The Supreme Court this week will hear arguments in a case that will affect the number of fraud cases against providers. The case, Universal Health Services v. United States ex. rel. Escobar, focuses on the validity of a legal theory now used to bring many False Claims Act cases against providers and others.
Under the theory of implied certification, whistle-blowers often allege providers submit false claims to government programs by failing to follow certain regulations. Providers are sometimes held liable even if the government never explicitly stated that following a regulation was a condition of payment and even if the provider never explicitly vouched that it had complied with the regulation.
It's the biggest False Claims Act case to be weighed by the Supreme Court in more than 30 years, said Peter B. Hutt II, a partner at Covington & Burling who represents providers in False Claims cases. Hutt said the case would be the “polestar” for any future decisions from circuit or district courts wrestling with how far the statute goes.
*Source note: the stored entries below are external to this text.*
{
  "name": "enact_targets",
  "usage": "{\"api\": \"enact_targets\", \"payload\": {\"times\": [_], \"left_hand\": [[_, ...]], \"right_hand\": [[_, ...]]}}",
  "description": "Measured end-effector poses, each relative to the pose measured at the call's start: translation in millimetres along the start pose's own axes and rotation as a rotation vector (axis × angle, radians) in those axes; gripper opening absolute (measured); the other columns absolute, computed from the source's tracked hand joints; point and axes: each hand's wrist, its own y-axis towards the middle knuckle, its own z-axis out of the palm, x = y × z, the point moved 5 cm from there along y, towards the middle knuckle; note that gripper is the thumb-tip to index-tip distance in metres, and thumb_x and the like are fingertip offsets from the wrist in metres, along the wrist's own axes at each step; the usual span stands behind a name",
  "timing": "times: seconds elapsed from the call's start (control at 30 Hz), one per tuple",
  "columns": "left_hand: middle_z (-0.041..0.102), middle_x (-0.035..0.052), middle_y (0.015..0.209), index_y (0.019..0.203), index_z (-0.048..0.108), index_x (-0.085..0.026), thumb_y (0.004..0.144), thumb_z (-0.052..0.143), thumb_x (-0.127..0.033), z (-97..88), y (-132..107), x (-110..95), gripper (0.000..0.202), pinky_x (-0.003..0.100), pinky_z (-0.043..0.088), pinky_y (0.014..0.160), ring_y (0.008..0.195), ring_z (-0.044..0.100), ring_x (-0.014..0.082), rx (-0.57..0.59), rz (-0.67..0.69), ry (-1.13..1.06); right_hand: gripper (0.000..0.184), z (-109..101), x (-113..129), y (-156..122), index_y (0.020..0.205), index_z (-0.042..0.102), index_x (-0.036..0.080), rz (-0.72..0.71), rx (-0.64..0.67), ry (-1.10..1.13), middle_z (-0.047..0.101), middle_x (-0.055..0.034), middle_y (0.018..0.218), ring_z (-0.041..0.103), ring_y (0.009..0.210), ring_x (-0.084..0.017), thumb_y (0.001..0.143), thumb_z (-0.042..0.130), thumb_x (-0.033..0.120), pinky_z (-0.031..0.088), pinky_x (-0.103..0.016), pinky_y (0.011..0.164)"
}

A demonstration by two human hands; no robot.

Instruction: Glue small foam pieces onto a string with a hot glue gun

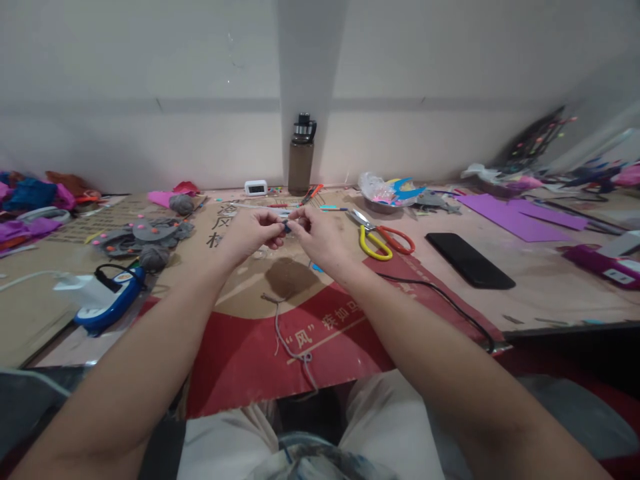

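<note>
My left hand [260, 232] and my right hand [311, 232] meet above the cardboard sheet, fingertips pinched together. Between them is a small dark blue piece [287, 227], mostly covered by the fingers, so its kind cannot be made out. Below the hands, a length of grey yarn [280, 330] trails over the red printed part of the cardboard [235, 367] toward its front edge. To the right of my right hand lie scissors [375, 237] with one yellow and one red handle, blades pointing up and left. A small bright blue scrap [317, 267] rests under my right wrist.
A brown bottle [300, 163] and a white digital clock [256, 188] stand by the wall. Grey felt pieces [145, 233] and a blue power strip [111, 300] lie left. At right are a black phone [469, 260], purple sheets [515, 217], a black cable [445, 297] and a filled bowl [385, 207].
</note>
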Motion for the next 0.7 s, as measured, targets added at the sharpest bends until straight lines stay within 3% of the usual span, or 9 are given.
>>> {"api": "enact_targets", "payload": {"times": [0.1, 0.3, 0.57, 0.7], "left_hand": [[0.059, 0.0007, 0.054, 0.066, 0.061, -0.015, 0.068, 0.063, -0.018, -4.7, 0.4, -0.9, 0.004, 0.021, 0.046, 0.048, 0.047, 0.056, 0.0097, -0.145, 0.021, -0.026], [0.058, 0.0005, 0.053, 0.064, 0.06, -0.014, 0.067, 0.062, -0.016, -21.7, -1.6, -5.7, 0.004, 0.018, 0.041, 0.044, 0.045, 0.052, 0.0076, -0.372, 0.075, -0.051], [0.061, -0.0001, 0.066, 0.072, 0.058, -0.016, 0.066, 0.061, -0.022, -47.7, 4.3, 9.4, 0.009, 0.016, 0.036, 0.04, 0.047, 0.052, 0.0055, -0.52, 0.113, -0.306], [0.061, 0.0002, 0.066, 0.072, 0.056, -0.017, 0.066, 0.06, -0.019, -58.7, 6.6, 14.8, 0.008, 0.015, 0.035, 0.039, 0.048, 0.052, 0.0058, -0.568, 0.052, -0.461]], "right_hand": [[0.018, 3.8, -0.9, -2.4, 0.094, 0.052, 0.016, 0.014, 0.004, 0.091, 0.059, -0.0016, 0.077, 0.051, 0.066, -0.012, 0.084, 0.046, 0.03, 0.037, -0.024, 0.062], [0.018, 14.3, 11.5, -10.5, 0.084, 0.057, 0.018, -0.073, 0.093, 0.051, 0.061, -0.0019, 0.08, 0.052, 0.075, -0.013, 0.086, 0.041, 0.025, 0.037, -0.025, 0.07], [0.022, 30.6, 36.4, -26.2, 0.089, 0.063, 0.017, -0.245, 0.37, 0.037, 0.063, -0.0034, 0.084, 0.053, 0.077, -0.013, 0.088, 0.041, 0.022, 0.037, -0.024, 0.072], [0.021, 31.6, 55.9, -39.8, 0.087, 0.067, 0.019, -0.441, 0.64, 0.118, 0.065, -0.0025, 0.084, 0.055, 0.078, -0.013, 0.087, 0.047, 0.024, 0.038, -0.024, 0.075]]}}
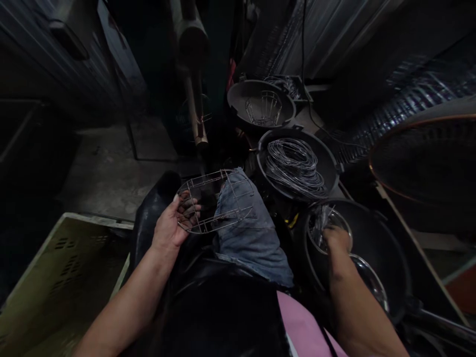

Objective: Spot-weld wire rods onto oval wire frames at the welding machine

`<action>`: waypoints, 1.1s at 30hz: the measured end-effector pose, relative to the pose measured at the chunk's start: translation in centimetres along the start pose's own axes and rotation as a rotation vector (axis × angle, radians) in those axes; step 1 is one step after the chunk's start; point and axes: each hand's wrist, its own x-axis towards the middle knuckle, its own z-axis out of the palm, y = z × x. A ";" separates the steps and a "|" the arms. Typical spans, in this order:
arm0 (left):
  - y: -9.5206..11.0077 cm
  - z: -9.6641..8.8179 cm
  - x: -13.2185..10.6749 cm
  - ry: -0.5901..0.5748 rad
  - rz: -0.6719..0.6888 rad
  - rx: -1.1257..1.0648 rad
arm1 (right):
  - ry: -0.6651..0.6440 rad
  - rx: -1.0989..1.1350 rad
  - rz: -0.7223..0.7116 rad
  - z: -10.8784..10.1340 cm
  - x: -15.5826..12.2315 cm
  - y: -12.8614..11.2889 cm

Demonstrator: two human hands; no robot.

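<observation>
My left hand (185,214) is closed on the rounded left end of a wire frame (223,214), an oblong of thin metal wire with crossbars. The frame is held over my lap, its right part in front of the denim on my leg. My right hand (337,239) reaches down into a shiny metal bowl (347,229) set inside a large dark pan (386,243). Short wire pieces (320,223) lie in that bowl, beside my fingers. The fingertips are dark and hidden, so their grip does not show. A second metal bowl (372,280) sits below my right forearm.
Coiled wire (293,166) fills a middle pan (329,148). Another pan (238,94) behind holds a wire basket (265,109). A metal bar or tool (195,99) stands ahead of me. A yellowish plastic crate (70,263) is at my left, a copper-rimmed round object (375,173) at far right.
</observation>
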 end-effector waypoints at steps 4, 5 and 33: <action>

The American Hospital Association, the American Medical Association and the Pharmaceutical Research and Manufacturers of America are all urging the court not to allow implied certification because, they say, it's not the same as fraud. But AARP and mental health and whistle-blower groups say the theory can protect patients from substandard care.
The petitioners in the case, for example, brought it after their daughter died at a Massachusetts mental health clinic. They alleged her caregivers were not properly supervised, and there were no board-certified or -eligible psychiatrists and no licensed psychologists at the facility, which violates state Medicaid regulations.
A decision in the case is expected by June. In recent years, the Supreme Court has often decided False Claims Act cases unanimously, or nearly unanimously, Hutt said.